Die letzte Chilischote
Vor ein paar Tagen habe ich die letzte Chilischote aus dem Garten geerntet. Sie war schon etwas kleiner und nicht mehr ganz rot geworden, wie die anderen davor. Aber beim Kochen gibt sie noch die gleiche schöne Schärfe, die man nicht sofort im Mund schmeckt, sondern erst als sanfte Wärme in der Brust spürt.
Ich habe mich gefreut wie ein kleiner König
Dieses Jahr habe ich im Garten ein stillgelegtes Gemüsebeet wiederbelebt. Erst habe ich das Unkraut gejätet, dann habe ich Neues gepflanzt: eine Gurke, drei Tomatenpflanzen mit Früchten in verschiedener Größe, eine Paprikapflanze und die Chilischoten. In den trockenen Sommerwochen bin ich morgens zum Beet gegangen und habe geschaut, ob die Pflanzen Wasser brauchen. Im September konnten wir dann mit dem Ernten beginnen: Aus der Gurke war leider nichts geworden – vielleicht hat sie irgendein Ungeziefer befallen. Die Tomaten und die Paprika haben wir etwas zu spät eingepflanzt, die Ernte war eher spärlich. Aber die Chilischote war der Hit: Etwas mehr als 20 rot leuchtende Früchte habe ich von der Pflanze geerntet und mich darüber gefreut wie ein kleiner König.

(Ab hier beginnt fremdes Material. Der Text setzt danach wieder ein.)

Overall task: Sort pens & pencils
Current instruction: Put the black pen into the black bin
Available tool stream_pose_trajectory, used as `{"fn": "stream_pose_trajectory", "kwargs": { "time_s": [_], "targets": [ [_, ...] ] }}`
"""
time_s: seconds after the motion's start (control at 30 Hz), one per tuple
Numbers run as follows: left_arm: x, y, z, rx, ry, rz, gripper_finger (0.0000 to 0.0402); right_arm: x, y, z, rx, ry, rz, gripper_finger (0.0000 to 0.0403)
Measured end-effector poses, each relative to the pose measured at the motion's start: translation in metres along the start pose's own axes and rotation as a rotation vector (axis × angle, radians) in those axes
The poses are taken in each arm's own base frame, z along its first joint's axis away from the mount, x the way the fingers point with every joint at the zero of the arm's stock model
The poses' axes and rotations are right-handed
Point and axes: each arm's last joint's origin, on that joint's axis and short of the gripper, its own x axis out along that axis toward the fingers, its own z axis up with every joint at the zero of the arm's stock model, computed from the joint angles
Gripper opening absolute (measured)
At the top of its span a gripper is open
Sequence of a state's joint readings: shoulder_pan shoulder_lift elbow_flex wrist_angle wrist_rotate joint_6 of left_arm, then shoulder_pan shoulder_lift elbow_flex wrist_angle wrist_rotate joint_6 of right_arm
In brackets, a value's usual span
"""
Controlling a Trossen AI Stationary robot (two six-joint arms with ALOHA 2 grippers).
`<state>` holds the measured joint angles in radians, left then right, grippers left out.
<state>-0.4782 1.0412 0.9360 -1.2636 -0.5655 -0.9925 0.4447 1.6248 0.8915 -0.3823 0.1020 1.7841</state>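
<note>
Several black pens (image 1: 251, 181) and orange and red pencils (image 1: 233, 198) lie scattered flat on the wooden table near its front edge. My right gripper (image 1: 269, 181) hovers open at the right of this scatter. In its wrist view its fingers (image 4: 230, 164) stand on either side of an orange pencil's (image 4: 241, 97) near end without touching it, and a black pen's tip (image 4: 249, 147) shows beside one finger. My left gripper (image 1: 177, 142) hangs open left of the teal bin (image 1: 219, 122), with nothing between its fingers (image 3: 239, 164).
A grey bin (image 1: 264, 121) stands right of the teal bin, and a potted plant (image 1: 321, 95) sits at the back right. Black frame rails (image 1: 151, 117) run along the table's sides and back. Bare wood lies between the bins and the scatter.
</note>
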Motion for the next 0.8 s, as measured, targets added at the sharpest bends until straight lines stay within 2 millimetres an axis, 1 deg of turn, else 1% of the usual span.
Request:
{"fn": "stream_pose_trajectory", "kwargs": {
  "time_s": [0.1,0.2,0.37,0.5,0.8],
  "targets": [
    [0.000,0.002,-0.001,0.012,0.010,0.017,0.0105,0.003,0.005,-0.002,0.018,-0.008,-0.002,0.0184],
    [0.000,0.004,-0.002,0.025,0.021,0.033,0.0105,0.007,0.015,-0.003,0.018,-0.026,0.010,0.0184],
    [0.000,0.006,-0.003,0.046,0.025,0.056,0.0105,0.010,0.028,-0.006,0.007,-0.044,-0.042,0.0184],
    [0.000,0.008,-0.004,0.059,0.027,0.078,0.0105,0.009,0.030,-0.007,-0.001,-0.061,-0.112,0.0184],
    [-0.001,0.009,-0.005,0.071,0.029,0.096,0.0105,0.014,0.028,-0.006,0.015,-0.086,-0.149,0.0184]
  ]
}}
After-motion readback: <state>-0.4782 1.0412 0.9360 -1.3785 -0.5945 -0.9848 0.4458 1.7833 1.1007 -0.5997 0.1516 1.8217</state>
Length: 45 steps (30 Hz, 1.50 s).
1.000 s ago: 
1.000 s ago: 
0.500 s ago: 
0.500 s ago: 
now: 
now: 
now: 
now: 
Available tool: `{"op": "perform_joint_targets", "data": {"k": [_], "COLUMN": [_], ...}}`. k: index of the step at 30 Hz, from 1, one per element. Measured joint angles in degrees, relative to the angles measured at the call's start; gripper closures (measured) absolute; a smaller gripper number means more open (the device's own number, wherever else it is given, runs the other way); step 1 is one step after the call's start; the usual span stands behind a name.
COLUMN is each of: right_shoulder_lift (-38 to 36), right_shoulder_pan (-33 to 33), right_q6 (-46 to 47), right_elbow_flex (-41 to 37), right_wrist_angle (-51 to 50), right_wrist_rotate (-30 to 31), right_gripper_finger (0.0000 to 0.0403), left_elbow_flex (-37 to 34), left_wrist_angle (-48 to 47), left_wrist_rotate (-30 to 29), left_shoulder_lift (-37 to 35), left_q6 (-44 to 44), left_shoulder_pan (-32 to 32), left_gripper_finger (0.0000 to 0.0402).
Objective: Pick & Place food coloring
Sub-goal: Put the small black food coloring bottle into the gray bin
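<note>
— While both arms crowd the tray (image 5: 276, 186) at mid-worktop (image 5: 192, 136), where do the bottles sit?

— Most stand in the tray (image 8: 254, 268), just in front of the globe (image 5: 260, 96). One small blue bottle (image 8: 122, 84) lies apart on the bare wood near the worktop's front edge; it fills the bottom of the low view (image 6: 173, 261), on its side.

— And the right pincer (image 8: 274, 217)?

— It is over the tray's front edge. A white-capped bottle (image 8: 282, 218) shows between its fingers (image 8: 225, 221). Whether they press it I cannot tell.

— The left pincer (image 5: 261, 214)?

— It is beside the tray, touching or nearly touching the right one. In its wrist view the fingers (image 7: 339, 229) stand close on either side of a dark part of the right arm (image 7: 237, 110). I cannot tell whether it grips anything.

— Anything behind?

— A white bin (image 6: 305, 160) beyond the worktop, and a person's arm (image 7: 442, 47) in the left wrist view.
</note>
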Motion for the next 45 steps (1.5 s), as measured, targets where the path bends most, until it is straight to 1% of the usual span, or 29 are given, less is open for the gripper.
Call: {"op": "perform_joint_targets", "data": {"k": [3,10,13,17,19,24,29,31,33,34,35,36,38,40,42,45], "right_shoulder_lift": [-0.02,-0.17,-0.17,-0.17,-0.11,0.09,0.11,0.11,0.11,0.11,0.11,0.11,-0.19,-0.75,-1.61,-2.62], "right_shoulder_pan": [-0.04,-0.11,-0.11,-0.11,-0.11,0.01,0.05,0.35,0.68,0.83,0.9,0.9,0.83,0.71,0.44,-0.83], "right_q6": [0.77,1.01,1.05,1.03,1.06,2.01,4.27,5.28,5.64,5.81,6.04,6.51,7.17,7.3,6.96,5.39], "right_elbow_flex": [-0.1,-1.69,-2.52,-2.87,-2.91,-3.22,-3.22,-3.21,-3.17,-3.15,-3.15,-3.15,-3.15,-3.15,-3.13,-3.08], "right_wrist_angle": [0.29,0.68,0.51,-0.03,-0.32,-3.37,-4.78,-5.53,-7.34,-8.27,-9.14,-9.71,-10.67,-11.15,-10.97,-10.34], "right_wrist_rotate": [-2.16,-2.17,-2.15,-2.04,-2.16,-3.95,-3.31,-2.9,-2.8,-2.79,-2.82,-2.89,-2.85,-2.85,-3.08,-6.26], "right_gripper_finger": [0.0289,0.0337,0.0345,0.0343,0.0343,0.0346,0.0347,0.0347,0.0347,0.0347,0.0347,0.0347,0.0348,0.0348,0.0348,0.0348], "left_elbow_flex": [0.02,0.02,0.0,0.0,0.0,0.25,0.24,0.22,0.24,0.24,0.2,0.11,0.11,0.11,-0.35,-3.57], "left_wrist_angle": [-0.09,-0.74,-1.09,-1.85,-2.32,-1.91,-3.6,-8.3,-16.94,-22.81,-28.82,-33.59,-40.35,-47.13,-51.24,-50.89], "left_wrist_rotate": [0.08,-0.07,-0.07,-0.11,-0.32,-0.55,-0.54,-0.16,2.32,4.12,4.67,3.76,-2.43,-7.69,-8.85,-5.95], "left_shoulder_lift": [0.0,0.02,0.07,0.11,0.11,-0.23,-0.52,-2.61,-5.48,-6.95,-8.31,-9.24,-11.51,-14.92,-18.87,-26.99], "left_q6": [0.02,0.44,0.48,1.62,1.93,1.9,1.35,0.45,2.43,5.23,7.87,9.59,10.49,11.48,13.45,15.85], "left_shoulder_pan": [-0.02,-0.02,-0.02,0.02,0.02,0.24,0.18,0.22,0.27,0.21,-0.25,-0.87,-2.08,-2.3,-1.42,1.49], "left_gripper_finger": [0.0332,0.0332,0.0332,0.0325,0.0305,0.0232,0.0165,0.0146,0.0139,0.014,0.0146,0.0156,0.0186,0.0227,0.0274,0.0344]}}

Einige Verse sind wie Oasen
Dazu fiel mir bei der Morgenbetrachtung ein Vers aus dem Buch des Propheten Jesaja auf: „Wenn ihr willig seid und hört, werdet ihr das Beste des Landes essen." (Jes 1,19) Dieser Vers steht mitten in einer harten Gerichtsrede Gottes gegenüber seinem Volk am Anfang des Buches. In dieser Rede wird viel von gegenseitiger Verletzung gesprochen – auf beiden Seiten, bei Gott, aber auch bei seinem Volk. Doch es gibt auch einige Verse, die sind wie Oasen, und dieser gehört für mich dazu: „Wenn ihr willig seid und hört, werdet ihr das Beste des Landes essen."
Was durch respektvolles Wahrnehmen entsteht
Erstaunlich, dass in der Mitte des Verses das Hören steht. Dazu braucht es eine Grundbereitschaft: Ich muss mich etwas aus dem Getriebe herausnehmen und aufmerksam werden für das, was meine Ohren wahrnehmen: das Grundrauschen der Stadt, den Gesang eines Vogels im Garten, Kirchenglocken, Regentropfen in einer Pfütze. Aus solchem respektvollen Wahrnehmen und Hören kann ein Widerklang in mir entstehen, der auch der Erde zugutekommt. Dann bringt sie ihr Gutes hervor, das Menschen essen und genießen können. Es gelingt mir längst nicht immer, aber nach einem solchen Widerklang mit meiner Umgebung sehne ich mich.
War die letzte Chilischote Symbol für diesen Widerklang?
Die letzte Chilischote war für mich ein Symbol für einen solchen Widerklang zwischen mir und dem Garten. Die Chilischoten waren im Garten gewachsen als „Frucht der Erde und der menschlichen Arbeit", wie es in einem Gebet in der Liturgie heißt. Jetzt sind sie zum Trocknen an einem Faden aufgehängt, und das Gemüsebeet soll auch im nächsten Jahr wieder bepflanzt werden.